*What the task asks:* Reproduce without change the lines in the material below that run from the one with "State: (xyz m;" to the end, and nothing more.

*Data provided:*
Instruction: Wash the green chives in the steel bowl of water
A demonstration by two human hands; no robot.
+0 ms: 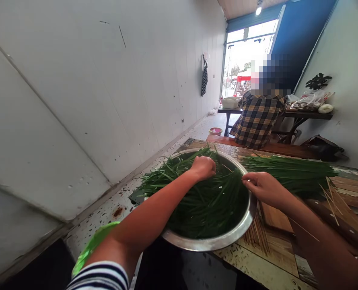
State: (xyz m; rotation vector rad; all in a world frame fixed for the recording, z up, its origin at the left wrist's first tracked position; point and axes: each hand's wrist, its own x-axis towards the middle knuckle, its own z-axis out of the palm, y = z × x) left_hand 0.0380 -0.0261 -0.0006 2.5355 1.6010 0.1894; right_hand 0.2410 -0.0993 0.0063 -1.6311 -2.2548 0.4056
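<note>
A big steel bowl (215,241) full of long green chive leaves (209,201) sits at the table's near edge. My left hand (203,167) is curled shut over the far side of the pile, gripping leaves. My right hand (265,187) hovers at the bowl's right rim, fingers pinched on the ends of some leaves. A second heap of chives (290,173) lies on the table to the right of the bowl.
Thin bamboo skewers (257,235) lie beside the bowl on the wooden table (278,257). A person in a checked shirt (257,119) sits ahead with their back to me at another table (305,114). A white wall (91,100) runs along the left.
</note>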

*Answer section:*
State: (xyz m; rotation vector rad; all in a world frame fixed for the recording, z up, its origin at the left wrist's first tracked position; point and axes: each hand's wrist, its own x-axis towards the middle knuckle, its own z-axis out of the palm, y = z × x) left_hand 0.0380 -0.0261 -0.0006 2.5355 1.6010 0.1894; right_hand 0.2410 -0.0993 0.0063 -1.6311 -2.2548 0.4056
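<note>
A big steel bowl (215,241) full of long green chive leaves (209,201) sits at the table's near edge. My left hand (203,167) is curled shut over the far side of the pile, gripping leaves. My right hand (265,187) hovers at the bowl's right rim, fingers pinched on the ends of some leaves. A second heap of chives (290,173) lies on the table to the right of the bowl.
Thin bamboo skewers (257,235) lie beside the bowl on the wooden table (278,257). A person in a checked shirt (257,119) sits ahead with their back to me at another table (305,114). A white wall (91,100) runs along the left.
</note>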

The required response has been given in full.